How to use Extends in LookML?🤔💡
LookML offers powerful tools for building scalable and maintainable data models. One of the important functionalities extends
plays a crucial role in achieving modularity and code re-use. This blog dives deep into these concepts and best practices and provides practical examples to empower you to write efficient LookML.
Let’s understand the fundamentals.
Extends allow you to re-use your code by creating copies of LookML objects that can then be integrated into other LookML objects and modified independently from the original LookML object.
In Looker, you can extend views, Explores, and LookML-defined dashboards. Modularizing your code extends allows you to treat pieces of code as plug-and-play units that you can then build upon to expand your model.
This offers more granular control. The extending definition takes precedence over the source in case of conflicts. From a business perspective, this is very practical because you can have one centralized code base that is re-used by multiple teams that can extend the core code and customize it for their own needs.
Certain Best practices to keep in mind(all the time)
- Clear Organization: Structure your LookML files logically—group related definitions (dimensions, measures, etc.) for efficient management and extension.
- Minimize Conflicts: Strive for minimal overlap between source files used with
merge
orextends
. This reduces the likelihood of conflicts and simplifies maintenance. - Document Extensions: Document the purpose and modifications made in extended objects. This enhances clarity and facilitates future understanding.
Extending Views
This is commonly done to add more fields and/or update logic to the existing fields.
Extending Explores
You may have multiple tables that must always be joined together, especially in a more normalized database architecture. To avoid rewriting the same joins repeatedly, you can make a “base” Explore that already joins them together and then extend it to create additional Explores that need to join in more views. Or you may need the same set of joined views, but with the new Explore starting from a different base view.

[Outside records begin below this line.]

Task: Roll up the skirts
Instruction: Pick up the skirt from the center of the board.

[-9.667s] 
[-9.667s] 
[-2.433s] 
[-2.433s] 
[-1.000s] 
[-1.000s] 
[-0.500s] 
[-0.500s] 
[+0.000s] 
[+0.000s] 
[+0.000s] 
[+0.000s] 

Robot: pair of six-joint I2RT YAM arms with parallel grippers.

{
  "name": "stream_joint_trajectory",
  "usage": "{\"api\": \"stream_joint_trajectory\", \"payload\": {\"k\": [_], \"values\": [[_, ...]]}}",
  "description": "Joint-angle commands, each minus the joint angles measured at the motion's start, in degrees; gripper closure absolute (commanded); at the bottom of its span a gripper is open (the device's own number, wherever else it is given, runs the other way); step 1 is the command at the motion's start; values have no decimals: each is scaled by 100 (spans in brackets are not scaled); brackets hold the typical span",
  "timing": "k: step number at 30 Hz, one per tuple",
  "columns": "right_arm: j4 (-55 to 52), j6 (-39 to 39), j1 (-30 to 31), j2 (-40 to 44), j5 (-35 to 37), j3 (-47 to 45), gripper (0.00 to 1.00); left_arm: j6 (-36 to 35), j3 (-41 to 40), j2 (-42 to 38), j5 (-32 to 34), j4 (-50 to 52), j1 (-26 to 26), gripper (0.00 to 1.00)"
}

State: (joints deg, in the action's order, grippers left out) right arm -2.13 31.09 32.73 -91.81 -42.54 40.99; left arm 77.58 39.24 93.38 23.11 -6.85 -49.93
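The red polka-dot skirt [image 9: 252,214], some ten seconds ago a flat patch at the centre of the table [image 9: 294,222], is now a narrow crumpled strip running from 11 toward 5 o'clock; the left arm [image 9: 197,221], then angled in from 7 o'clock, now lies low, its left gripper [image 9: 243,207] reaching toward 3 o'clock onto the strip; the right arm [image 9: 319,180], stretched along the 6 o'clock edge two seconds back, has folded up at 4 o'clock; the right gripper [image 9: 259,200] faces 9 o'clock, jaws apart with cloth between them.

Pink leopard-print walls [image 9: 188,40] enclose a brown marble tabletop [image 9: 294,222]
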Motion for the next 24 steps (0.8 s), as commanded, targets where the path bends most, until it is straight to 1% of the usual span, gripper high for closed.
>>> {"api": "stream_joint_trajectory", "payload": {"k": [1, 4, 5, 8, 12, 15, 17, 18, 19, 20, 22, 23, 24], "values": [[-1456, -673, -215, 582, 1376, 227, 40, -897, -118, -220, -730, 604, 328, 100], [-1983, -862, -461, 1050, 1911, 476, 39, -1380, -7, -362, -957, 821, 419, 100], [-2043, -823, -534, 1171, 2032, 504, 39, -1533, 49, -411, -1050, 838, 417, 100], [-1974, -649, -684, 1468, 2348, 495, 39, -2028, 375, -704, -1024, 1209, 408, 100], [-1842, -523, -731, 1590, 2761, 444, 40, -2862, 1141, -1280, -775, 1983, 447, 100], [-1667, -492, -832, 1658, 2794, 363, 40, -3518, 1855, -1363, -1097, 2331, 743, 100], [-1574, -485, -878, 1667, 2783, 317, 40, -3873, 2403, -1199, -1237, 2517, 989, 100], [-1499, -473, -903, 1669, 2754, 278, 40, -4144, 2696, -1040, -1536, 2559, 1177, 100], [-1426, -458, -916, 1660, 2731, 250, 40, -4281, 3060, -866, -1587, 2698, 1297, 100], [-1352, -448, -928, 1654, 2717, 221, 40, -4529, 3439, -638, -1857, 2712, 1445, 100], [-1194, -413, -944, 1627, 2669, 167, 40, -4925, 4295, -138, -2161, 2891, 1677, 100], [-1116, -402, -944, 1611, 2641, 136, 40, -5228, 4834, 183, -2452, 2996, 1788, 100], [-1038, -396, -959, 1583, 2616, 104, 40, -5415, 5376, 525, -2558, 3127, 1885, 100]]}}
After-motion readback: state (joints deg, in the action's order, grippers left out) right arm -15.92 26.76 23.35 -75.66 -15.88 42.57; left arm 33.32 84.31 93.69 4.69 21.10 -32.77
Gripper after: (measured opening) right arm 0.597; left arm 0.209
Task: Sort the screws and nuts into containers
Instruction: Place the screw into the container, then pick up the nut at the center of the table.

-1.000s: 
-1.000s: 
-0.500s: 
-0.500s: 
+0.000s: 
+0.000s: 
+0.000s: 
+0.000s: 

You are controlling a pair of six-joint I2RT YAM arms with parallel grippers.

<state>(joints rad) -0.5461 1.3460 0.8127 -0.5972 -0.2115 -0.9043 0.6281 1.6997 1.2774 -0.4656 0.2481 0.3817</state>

Now, let’s get your hands dirty.
In this blog, we will extend a view. See the LookML for our base view, the Customer view:
view: customer {
suggestions: yes
dimension: name {
sql: ${TABLE}.name ;;
}
dimension: status {
sql: ${TABLE}.status ;;
type: number
}
}
Here is the LookML for the Customer with Age Extensions view, which extends the Customer view:
include: "/views/customer.view"
view: customer_with_age_extensions {
extends: [customer]
suggestions: no
dimension: age {
type: number
sql: ${TABLE}.age ;;
}
dimension: status {
type: string
}
}
When you utilize Extends in LookML, Looker performs the following steps to create the extended object:
- Object Duplication: Looker creates a complete copy of the LookML for the object being extended (explore, view, or dashboard). This copy serves as the foundation for the extended object.
- Definition Merging: Looker then merges the LookML definitions from both the original object and the newly created extended object. This means the extended object inherits all dimensions, metrics, and settings from the original object.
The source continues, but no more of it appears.